(What you should do) From the line that contains "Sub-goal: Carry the" through the line that contains "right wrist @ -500", output every line of the listing below exactly and leave out all the rest.

(Input material)
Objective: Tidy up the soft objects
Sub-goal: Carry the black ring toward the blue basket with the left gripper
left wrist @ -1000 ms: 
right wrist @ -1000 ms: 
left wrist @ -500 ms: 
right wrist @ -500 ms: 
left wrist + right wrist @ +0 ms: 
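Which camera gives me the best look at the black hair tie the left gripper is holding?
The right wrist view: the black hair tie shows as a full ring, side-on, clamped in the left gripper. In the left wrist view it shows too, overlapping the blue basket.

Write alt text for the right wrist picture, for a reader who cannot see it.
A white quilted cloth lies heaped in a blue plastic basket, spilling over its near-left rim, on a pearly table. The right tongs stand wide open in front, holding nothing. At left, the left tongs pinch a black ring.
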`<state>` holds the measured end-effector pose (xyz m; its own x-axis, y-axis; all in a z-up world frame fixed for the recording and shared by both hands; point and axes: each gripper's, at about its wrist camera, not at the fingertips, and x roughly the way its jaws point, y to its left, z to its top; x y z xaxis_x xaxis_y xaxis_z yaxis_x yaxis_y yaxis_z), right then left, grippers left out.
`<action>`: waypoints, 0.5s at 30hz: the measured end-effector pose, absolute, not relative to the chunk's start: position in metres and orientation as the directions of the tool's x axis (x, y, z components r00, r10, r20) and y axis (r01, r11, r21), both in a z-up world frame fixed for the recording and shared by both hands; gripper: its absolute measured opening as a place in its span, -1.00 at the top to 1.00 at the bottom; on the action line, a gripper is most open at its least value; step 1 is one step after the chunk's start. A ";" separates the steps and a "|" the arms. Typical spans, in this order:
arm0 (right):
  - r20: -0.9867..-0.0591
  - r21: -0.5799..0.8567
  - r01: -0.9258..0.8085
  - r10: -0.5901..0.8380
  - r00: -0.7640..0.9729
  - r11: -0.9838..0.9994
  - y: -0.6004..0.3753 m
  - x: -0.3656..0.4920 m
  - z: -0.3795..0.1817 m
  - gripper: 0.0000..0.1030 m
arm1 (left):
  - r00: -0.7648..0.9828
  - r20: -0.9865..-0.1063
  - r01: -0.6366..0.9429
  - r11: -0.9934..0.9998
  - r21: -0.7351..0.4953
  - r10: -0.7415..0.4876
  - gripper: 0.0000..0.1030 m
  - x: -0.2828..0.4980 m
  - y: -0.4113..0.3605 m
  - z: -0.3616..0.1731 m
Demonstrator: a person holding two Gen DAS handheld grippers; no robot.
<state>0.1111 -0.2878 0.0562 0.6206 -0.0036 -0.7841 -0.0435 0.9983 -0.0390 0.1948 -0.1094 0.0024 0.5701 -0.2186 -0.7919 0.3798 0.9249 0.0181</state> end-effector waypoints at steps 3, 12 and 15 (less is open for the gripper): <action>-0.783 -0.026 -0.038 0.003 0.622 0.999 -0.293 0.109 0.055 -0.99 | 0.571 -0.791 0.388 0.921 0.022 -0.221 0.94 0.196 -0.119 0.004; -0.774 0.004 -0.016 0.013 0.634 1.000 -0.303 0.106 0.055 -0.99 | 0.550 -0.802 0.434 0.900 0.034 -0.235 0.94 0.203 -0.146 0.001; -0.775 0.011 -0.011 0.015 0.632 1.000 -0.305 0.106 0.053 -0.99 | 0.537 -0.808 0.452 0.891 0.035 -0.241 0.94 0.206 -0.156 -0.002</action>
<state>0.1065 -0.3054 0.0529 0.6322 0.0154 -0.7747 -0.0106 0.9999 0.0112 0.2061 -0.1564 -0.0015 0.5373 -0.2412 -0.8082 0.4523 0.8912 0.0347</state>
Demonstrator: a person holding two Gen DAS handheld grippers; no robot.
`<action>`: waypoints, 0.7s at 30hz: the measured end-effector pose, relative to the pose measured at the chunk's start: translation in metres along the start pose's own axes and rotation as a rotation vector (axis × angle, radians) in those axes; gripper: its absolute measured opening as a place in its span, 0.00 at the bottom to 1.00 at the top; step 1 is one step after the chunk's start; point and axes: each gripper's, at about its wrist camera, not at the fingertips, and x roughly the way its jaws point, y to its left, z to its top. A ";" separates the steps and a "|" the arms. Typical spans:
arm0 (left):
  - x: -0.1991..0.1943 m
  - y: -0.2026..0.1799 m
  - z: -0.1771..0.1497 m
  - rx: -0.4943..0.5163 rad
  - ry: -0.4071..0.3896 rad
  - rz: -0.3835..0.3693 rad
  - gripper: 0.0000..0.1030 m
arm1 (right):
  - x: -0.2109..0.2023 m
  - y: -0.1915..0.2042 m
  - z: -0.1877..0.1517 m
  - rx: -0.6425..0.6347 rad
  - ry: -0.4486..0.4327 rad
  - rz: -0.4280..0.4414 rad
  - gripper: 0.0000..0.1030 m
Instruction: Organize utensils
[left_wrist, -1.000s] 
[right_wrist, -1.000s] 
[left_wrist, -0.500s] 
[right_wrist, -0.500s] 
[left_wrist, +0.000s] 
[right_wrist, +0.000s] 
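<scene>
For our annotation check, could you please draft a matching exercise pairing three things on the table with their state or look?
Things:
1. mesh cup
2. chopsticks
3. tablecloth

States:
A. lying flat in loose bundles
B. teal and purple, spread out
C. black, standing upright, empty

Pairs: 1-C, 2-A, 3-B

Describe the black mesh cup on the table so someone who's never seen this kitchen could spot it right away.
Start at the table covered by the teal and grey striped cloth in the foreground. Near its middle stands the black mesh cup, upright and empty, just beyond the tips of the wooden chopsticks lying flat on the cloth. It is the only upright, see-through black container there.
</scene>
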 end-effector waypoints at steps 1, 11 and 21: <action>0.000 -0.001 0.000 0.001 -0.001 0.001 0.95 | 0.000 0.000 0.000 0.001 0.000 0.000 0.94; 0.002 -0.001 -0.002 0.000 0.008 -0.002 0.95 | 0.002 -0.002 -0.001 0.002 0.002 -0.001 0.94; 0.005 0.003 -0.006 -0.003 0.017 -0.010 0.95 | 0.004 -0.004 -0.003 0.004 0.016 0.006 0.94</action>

(Response for this exercise)
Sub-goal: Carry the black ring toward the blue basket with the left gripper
left wrist @ -1000 ms: 
right wrist @ -1000 ms: 
left wrist @ -500 ms: 
right wrist @ -500 ms: 

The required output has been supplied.